#### Task details:
From the data below, repeat exactly the lines from the line with "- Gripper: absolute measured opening" to the line with "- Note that", both included.
Content starts
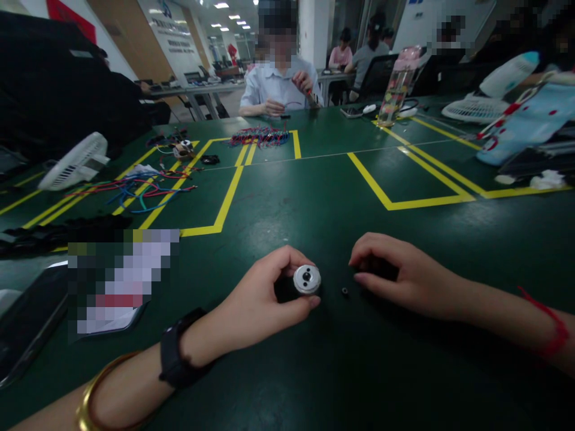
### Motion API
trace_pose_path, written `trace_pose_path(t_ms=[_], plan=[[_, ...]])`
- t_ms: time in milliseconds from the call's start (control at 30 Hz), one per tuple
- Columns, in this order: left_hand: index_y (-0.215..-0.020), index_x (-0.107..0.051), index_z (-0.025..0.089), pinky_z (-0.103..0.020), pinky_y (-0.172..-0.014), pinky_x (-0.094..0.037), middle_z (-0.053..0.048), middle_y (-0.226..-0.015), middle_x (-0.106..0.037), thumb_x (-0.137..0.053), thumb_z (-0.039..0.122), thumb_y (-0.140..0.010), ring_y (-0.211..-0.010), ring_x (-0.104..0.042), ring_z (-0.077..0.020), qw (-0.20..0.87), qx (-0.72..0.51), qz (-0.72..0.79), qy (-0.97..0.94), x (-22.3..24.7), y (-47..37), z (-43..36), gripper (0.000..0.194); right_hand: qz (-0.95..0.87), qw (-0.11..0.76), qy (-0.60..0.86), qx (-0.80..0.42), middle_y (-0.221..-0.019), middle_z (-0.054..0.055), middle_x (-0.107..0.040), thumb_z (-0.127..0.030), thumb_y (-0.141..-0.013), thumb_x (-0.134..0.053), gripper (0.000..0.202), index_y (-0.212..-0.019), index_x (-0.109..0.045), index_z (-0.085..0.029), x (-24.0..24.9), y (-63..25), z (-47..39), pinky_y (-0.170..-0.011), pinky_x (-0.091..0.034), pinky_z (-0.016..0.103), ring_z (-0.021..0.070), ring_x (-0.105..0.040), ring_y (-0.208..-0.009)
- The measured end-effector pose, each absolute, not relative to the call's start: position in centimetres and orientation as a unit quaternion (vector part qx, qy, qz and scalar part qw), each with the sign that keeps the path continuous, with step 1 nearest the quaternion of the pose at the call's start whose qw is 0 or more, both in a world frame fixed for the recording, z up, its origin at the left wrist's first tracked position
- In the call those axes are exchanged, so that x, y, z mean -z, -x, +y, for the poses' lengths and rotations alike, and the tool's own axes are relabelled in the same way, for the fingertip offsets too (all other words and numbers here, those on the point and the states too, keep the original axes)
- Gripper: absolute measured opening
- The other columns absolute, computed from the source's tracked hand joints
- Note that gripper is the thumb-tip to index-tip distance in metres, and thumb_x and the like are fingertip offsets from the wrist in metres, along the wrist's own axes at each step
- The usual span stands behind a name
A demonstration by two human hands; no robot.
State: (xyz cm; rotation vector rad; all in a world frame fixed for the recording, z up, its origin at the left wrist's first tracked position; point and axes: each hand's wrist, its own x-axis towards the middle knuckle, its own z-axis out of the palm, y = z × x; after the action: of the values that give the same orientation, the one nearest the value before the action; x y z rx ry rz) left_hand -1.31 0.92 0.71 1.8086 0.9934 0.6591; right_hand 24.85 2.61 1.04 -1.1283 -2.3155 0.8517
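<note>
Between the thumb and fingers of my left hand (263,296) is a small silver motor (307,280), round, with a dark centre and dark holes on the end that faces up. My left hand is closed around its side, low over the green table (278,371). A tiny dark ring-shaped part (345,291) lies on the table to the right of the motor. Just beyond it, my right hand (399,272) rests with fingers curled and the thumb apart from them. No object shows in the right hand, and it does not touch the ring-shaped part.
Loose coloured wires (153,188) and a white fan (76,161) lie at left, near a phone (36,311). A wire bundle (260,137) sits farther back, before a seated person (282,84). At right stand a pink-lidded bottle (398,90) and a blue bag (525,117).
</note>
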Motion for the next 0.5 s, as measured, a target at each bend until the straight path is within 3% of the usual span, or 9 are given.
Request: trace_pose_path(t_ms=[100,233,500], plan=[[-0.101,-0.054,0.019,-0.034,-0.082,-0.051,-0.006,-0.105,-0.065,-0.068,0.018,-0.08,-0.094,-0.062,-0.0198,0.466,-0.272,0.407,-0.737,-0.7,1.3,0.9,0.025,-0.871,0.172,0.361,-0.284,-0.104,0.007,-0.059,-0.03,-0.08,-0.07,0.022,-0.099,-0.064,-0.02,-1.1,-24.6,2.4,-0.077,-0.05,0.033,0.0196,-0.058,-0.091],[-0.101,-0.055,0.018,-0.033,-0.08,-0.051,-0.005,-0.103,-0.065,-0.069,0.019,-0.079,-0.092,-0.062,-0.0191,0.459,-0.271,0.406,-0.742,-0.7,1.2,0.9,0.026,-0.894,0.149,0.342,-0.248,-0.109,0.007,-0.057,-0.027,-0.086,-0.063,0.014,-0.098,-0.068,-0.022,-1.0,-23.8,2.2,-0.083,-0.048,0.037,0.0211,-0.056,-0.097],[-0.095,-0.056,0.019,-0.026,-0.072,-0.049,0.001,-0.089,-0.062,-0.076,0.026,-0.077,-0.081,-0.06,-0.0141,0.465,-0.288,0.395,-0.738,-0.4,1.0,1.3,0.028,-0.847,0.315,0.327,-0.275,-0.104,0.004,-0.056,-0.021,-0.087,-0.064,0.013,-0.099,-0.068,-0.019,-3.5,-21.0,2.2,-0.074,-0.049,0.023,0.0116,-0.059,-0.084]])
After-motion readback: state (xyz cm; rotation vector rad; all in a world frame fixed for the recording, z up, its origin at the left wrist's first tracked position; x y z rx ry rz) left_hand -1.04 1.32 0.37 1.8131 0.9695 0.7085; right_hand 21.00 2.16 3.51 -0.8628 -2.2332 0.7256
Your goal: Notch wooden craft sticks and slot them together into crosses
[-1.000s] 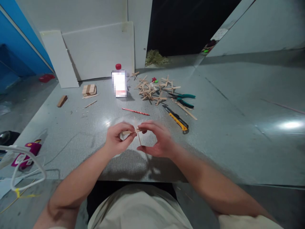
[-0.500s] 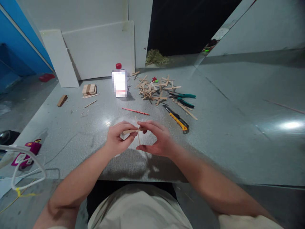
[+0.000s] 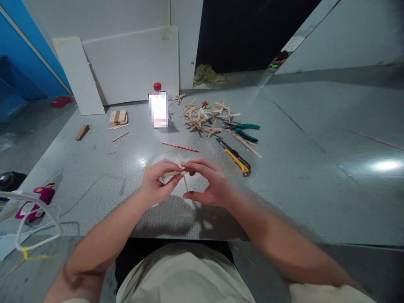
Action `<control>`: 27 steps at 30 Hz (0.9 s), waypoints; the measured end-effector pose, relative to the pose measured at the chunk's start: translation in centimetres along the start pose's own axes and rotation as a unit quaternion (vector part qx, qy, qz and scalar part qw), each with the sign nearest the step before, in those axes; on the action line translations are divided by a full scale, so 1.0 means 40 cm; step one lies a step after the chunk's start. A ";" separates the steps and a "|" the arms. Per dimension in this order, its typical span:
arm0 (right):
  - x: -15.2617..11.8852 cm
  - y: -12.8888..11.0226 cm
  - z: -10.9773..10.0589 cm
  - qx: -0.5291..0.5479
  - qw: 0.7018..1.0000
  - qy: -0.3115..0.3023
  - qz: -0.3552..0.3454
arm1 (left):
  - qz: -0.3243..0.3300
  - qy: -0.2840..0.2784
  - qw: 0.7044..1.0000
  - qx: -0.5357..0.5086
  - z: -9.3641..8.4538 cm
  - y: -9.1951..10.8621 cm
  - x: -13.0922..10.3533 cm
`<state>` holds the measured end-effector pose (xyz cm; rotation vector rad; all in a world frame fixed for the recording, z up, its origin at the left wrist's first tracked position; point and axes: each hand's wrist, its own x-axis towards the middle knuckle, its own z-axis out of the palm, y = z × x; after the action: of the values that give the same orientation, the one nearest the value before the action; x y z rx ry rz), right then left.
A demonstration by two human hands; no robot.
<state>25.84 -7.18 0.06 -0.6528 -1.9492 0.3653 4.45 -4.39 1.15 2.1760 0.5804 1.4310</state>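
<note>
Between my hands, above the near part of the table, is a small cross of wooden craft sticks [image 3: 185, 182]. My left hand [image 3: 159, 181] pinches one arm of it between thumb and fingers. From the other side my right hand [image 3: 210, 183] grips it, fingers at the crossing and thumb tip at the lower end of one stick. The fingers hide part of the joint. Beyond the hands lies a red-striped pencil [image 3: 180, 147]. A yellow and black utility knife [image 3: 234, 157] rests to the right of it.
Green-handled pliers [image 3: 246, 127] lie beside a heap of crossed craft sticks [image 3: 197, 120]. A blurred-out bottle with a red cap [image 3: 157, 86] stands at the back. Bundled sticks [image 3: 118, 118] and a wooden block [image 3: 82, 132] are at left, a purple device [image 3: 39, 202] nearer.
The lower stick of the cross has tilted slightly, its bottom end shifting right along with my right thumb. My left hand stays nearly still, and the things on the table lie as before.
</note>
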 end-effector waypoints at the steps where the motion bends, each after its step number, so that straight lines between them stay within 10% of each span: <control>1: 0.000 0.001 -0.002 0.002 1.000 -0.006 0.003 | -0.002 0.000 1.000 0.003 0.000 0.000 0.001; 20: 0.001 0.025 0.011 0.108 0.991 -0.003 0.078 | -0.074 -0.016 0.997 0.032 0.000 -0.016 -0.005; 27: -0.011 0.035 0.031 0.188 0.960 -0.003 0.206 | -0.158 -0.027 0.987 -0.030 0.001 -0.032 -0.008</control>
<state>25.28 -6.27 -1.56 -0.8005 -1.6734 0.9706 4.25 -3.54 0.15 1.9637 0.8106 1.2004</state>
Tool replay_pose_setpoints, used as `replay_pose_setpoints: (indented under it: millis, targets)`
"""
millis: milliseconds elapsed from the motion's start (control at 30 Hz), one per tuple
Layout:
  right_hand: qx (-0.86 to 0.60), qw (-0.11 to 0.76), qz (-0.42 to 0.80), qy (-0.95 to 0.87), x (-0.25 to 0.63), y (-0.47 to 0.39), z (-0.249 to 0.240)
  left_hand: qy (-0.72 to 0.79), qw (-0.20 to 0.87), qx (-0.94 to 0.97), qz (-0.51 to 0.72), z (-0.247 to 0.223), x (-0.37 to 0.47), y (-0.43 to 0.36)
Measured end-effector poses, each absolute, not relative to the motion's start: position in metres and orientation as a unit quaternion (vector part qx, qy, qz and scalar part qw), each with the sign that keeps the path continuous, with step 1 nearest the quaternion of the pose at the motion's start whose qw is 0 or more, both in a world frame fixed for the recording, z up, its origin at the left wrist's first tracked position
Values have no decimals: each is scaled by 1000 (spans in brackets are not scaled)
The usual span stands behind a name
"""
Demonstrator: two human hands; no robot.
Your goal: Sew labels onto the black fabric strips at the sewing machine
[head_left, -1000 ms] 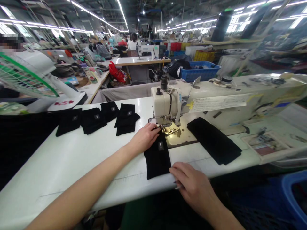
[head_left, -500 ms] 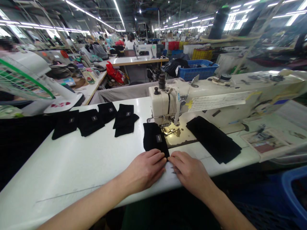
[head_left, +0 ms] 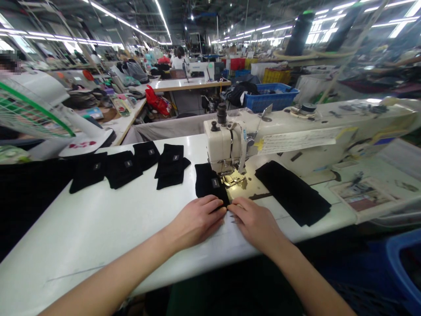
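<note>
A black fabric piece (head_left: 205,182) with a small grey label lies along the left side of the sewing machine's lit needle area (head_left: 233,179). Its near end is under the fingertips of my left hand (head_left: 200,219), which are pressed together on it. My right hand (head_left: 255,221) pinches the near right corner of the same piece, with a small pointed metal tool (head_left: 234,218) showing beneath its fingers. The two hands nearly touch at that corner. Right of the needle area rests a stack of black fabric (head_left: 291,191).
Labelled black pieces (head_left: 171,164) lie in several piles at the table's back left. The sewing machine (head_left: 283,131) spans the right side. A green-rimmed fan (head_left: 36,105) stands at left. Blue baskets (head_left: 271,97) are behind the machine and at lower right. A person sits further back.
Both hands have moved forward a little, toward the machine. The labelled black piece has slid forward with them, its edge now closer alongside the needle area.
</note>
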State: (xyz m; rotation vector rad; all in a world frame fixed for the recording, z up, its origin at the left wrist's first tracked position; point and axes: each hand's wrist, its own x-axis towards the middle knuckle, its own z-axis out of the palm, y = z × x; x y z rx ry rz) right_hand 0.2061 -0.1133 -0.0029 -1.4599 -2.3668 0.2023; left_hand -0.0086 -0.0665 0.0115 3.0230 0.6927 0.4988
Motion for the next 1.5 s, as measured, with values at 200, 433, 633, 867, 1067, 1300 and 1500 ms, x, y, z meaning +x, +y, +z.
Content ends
#### Result of this task:
- Gripper: absolute measured opening
- The other columns absolute, computed from the source's tracked hand joints
- Note that gripper is the thumb-tip to index-tip distance in metres, and thumb_x and the like are fingertip offsets from the wrist in metres, along the wrist's own axes at each step

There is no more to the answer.